Work required: Two lines below mark the span: the one containing "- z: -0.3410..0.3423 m" and the one containing "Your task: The". Set down both, plus every line between, exactly as they stand, and nothing else.

Supplied information:
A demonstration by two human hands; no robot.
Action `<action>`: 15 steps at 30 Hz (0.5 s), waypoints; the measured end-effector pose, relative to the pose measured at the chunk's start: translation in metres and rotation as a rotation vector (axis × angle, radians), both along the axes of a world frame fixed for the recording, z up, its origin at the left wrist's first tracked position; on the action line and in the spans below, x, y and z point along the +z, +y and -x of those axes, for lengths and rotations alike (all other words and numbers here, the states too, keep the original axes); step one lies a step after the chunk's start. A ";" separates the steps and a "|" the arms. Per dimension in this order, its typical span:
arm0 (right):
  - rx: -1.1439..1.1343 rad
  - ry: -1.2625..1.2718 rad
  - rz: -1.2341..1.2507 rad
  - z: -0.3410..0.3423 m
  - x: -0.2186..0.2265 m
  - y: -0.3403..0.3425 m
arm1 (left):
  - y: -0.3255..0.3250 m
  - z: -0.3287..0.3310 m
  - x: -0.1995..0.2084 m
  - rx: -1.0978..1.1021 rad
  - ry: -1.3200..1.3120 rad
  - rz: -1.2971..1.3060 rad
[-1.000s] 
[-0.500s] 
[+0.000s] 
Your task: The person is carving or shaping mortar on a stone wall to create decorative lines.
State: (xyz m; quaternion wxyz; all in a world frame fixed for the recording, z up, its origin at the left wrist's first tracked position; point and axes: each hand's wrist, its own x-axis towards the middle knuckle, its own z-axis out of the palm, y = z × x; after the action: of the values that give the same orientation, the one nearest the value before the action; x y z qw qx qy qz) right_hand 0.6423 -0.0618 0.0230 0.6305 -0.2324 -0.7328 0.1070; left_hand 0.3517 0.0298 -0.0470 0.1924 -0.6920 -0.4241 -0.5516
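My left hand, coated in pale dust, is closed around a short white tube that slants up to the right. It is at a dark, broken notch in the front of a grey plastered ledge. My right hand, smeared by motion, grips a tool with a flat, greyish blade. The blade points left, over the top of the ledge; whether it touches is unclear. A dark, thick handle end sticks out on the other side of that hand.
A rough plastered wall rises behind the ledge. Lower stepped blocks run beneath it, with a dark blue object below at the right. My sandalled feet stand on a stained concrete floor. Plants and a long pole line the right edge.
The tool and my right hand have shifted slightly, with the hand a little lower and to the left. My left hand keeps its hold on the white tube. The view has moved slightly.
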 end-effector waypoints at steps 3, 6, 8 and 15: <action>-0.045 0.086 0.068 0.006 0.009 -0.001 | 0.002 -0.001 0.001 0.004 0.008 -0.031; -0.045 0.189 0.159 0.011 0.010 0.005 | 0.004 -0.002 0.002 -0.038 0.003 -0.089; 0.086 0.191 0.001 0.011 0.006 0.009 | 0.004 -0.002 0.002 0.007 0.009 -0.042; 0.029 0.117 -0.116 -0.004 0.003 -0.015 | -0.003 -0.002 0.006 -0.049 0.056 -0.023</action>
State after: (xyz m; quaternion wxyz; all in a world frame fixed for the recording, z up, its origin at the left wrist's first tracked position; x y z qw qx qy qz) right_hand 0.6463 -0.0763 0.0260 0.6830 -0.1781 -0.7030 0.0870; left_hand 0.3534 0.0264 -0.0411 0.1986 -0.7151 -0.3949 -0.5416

Answer to this task:
  - z: -0.3410..0.3423 m
  - x: -0.2186..0.2265 m
  - y: -0.3403..0.3425 m
arm1 (left):
  - y: -0.3255..0.3250 m
  - z: -0.3287..0.3310 m
  - x: -0.1995..0.2084 m
  - rx: -1.0978..1.1021 rad
  - ry: -1.3200..1.3120 rad
  - rz: -1.2971..1.3060 rad
[-1.000s] 
[-0.500s] 
[+0.000s] 
Your task: The person is carving or shaping mortar on a stone wall to create decorative lines.

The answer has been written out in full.